* **WHAT TO DO**: What you produce should be every line from the data that includes "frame".

* **THE DATA**:
^^^^^^^^

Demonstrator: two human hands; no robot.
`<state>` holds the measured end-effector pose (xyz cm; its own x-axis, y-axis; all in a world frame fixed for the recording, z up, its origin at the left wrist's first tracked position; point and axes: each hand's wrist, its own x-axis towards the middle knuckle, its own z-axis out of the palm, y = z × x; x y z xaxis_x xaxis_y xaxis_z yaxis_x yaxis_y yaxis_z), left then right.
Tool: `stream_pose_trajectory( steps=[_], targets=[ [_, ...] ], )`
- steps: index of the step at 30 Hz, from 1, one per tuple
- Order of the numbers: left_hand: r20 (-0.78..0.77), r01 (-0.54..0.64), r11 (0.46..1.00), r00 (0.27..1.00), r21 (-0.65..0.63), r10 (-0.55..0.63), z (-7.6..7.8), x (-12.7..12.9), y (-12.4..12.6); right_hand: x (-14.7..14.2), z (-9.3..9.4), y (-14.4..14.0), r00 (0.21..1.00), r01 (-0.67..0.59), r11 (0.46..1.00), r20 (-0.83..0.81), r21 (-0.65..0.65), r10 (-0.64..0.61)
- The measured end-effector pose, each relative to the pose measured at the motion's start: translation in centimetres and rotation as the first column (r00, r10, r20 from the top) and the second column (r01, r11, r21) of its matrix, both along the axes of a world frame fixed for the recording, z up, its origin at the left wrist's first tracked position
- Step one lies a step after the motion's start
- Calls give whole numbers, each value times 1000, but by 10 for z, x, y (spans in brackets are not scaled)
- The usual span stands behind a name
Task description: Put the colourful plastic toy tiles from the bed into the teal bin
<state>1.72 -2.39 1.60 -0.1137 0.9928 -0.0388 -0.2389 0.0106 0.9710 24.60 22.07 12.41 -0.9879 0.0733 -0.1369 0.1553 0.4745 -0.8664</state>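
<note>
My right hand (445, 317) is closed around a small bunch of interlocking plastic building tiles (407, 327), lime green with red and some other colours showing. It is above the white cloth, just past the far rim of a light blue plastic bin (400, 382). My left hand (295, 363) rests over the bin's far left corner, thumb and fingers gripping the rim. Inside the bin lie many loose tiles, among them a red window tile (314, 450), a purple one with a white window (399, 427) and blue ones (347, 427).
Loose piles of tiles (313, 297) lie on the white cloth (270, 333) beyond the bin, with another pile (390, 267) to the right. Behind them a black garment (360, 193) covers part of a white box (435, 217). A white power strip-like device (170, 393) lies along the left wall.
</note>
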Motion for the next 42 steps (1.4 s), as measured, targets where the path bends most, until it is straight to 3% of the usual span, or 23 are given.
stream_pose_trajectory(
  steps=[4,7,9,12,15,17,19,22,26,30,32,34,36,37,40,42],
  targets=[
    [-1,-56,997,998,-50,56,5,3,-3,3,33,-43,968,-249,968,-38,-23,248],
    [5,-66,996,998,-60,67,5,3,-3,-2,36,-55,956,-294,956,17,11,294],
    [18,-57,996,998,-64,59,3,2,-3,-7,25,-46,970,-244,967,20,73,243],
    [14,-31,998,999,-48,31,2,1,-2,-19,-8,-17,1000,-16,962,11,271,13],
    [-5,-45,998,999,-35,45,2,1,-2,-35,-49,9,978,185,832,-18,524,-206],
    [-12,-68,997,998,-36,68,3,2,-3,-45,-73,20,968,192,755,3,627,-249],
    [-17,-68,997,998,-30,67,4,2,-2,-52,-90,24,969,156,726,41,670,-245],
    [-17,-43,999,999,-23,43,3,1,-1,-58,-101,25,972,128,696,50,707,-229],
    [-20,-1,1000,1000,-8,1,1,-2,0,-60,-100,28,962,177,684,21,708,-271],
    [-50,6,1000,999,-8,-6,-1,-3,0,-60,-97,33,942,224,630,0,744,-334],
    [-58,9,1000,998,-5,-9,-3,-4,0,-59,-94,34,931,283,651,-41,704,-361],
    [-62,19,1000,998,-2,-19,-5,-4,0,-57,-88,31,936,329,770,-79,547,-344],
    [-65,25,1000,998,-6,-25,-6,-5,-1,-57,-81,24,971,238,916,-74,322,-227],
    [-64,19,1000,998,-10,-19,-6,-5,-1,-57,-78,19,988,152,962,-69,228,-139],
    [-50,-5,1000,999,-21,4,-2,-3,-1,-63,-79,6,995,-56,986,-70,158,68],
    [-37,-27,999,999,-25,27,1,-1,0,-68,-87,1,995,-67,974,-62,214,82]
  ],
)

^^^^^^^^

* **REPLY**:
`<state>` holds the measured end-effector pose (xyz cm; its own x-axis, y-axis; all in a world frame fixed for the recording, z up, its origin at the left wrist's first tracked position; point and axes: each hand's wrist, its own x-axis towards the middle knuckle, its own z-axis out of the palm, y = z × x; x y z xaxis_x xaxis_y xaxis_z yaxis_x yaxis_y yaxis_z), left then right.
- The measured end-effector pose, each relative to the pose measured at the motion's start: translation in centimetres and rotation as the first column (r00, r10, r20 from the top) and the second column (r01, r11, r21) of its matrix, both along the axes of a world frame fixed for the recording, z up, its origin at the left wrist's first tracked position

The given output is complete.